Protect your AI agents from prompt injection, supply chain attacks, and MCP vulnerabilities — with a hook, a scanner, and a policy engine that runs wherever your agent runs.
What it does
AI agents (Claude Code, OpenClaw, custom LLM pipelines) execute shell commands, read files, call APIs, and install packages. ShieldPilot sits between the agent and the OS, scoring every action before it runs.

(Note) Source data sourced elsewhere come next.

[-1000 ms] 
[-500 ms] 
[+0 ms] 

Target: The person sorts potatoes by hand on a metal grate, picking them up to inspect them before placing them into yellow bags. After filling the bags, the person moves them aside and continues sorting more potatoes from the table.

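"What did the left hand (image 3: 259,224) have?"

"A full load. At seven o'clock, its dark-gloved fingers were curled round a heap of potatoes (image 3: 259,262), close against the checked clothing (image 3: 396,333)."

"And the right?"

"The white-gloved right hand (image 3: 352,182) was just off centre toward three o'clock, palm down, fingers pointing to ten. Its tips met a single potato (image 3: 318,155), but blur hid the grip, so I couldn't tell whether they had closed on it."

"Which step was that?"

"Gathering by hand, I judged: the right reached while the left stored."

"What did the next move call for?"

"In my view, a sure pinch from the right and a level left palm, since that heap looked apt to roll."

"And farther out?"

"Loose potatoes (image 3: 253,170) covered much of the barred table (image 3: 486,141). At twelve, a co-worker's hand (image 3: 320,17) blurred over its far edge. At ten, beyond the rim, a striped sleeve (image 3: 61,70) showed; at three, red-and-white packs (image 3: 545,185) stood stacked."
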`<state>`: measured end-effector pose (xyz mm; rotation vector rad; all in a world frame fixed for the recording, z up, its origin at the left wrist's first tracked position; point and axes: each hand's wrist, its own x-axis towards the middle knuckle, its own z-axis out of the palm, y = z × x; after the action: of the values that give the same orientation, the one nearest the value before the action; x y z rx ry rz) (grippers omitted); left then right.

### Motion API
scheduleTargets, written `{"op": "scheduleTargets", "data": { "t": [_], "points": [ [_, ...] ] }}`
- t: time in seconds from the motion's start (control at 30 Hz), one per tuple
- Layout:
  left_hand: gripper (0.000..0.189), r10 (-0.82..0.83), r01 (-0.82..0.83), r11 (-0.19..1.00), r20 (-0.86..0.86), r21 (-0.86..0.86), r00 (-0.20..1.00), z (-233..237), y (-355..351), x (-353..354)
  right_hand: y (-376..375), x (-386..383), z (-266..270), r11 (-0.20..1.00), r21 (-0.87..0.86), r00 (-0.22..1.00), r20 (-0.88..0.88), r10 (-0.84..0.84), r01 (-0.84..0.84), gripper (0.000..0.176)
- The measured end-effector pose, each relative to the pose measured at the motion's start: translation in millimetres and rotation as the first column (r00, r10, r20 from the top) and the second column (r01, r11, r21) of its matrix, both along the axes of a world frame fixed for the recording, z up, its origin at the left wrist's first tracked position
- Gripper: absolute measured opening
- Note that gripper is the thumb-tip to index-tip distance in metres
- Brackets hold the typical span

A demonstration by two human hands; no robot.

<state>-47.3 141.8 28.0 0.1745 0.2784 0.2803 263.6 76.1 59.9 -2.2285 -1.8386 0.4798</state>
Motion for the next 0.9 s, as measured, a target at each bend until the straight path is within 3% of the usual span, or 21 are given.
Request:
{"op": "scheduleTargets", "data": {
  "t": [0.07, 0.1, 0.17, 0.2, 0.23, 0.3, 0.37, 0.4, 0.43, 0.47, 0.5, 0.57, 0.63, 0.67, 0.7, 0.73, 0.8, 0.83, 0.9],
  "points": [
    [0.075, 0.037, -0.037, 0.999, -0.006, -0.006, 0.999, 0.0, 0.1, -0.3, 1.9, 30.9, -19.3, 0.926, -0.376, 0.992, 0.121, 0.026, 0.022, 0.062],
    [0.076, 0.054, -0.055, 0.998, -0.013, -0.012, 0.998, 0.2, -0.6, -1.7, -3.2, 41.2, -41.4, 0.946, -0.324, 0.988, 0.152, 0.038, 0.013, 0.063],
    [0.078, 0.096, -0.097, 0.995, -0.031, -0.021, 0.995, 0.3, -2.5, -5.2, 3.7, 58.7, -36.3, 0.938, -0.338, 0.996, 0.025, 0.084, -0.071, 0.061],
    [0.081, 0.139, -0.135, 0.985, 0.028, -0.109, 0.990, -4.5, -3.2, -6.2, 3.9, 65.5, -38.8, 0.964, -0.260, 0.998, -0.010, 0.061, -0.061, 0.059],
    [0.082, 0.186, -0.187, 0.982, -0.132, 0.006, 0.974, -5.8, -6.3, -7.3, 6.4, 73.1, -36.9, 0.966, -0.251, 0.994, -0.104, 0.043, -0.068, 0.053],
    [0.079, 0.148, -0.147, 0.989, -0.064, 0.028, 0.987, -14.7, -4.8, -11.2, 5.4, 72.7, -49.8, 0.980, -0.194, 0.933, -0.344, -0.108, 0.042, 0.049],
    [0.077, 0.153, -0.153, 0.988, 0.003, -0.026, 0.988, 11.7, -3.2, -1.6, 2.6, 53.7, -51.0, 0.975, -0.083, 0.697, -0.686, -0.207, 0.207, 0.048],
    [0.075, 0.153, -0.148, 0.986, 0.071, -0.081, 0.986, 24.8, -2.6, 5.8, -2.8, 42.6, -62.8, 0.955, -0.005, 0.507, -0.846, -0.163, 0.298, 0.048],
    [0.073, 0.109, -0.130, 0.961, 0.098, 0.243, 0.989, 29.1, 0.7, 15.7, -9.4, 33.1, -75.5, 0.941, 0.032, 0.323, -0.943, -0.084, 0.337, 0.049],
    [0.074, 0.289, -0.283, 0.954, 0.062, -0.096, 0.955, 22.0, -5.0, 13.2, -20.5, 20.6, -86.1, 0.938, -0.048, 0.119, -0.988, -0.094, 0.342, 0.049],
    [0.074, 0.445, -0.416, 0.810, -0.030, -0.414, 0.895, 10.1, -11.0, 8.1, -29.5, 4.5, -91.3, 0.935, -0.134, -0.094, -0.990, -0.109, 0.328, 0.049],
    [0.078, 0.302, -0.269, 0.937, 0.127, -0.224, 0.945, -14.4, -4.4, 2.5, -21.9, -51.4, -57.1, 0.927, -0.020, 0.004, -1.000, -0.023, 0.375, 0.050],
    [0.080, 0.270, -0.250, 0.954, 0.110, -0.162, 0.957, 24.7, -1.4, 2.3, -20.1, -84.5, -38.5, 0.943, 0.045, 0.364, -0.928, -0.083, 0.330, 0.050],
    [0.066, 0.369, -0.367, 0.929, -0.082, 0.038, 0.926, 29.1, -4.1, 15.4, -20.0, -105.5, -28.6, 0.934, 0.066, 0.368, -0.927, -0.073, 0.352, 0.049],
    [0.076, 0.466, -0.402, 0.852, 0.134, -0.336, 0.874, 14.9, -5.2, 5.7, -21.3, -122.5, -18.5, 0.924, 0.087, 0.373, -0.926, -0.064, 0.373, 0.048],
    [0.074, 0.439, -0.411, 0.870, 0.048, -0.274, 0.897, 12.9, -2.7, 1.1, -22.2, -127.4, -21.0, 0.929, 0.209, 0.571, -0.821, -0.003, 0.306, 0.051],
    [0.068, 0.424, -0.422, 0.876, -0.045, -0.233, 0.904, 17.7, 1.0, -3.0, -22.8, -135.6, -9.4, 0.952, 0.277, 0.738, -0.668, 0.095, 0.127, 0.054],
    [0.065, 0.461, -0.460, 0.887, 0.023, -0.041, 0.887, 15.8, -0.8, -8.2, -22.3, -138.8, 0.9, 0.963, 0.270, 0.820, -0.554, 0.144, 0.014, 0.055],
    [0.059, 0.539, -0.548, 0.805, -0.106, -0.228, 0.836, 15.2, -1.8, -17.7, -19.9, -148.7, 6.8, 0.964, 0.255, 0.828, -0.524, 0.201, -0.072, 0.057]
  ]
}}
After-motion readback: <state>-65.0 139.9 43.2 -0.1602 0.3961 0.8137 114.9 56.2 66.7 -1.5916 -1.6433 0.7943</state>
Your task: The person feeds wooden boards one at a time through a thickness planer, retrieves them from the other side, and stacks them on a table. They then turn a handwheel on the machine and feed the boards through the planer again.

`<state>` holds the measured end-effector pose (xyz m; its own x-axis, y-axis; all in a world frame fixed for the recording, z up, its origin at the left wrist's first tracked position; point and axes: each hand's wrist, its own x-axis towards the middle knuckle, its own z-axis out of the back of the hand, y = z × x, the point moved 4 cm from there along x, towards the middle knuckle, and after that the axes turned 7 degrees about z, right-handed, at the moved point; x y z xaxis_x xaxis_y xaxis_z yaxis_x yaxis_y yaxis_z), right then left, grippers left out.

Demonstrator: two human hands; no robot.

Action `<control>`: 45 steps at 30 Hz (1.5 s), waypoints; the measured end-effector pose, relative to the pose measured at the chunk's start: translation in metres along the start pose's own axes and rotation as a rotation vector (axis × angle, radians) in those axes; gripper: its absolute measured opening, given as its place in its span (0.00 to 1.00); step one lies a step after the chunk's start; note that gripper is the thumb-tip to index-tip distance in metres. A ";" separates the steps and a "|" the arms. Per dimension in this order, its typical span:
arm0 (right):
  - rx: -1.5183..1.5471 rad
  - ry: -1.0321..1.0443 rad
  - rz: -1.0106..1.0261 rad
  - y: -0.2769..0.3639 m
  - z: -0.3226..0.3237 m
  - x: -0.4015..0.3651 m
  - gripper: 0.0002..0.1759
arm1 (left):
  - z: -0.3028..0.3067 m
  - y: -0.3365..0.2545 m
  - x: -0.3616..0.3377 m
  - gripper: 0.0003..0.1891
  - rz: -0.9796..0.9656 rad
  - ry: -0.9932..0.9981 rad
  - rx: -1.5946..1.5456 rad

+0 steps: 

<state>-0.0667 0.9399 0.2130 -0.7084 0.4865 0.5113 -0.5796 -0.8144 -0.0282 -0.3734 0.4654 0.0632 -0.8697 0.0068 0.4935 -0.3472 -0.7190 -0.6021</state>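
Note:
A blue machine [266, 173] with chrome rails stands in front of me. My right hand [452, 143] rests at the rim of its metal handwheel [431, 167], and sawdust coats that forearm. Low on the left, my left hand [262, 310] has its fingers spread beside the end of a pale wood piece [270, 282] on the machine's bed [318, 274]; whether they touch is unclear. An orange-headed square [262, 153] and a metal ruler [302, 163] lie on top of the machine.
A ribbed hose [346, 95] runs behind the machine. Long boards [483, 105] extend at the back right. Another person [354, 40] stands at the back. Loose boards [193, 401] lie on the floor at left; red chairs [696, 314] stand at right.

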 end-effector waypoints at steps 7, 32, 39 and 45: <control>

AI Agent ──► ShieldPilot Hook ──► Risk Engine ──► ALLOW / WARN / BLOCK
│
Prompt Injection Scanner (220+ patterns, 5 languages)
ML Classifier (DeBERTa-v3, optional)
Indirect Injection (HTML/JSON/Markdown/Zero-Width)
Supply Chain Auditor
MCP Vulnerability Scanner
Agent Behavior Monitor
Policy-as-Code Engine
9 Behavior Analyzers
│
Tamper-Evident Audit Log
$ sentinel run "rm -rf /"
analyzing with 9 risk engines...
risk_score: 100 | action: BLOCK
command blocked. audit logged.
Quick Start
pip install shieldpilot
sentinel init # creates sentinel.yaml and sentinel.db
sentinel hook install # install Claude Code pre-tool hook
sentinel dashboard # open http://localhost:8420
That's it. Every command Claude Code runs is now evaluated before execution.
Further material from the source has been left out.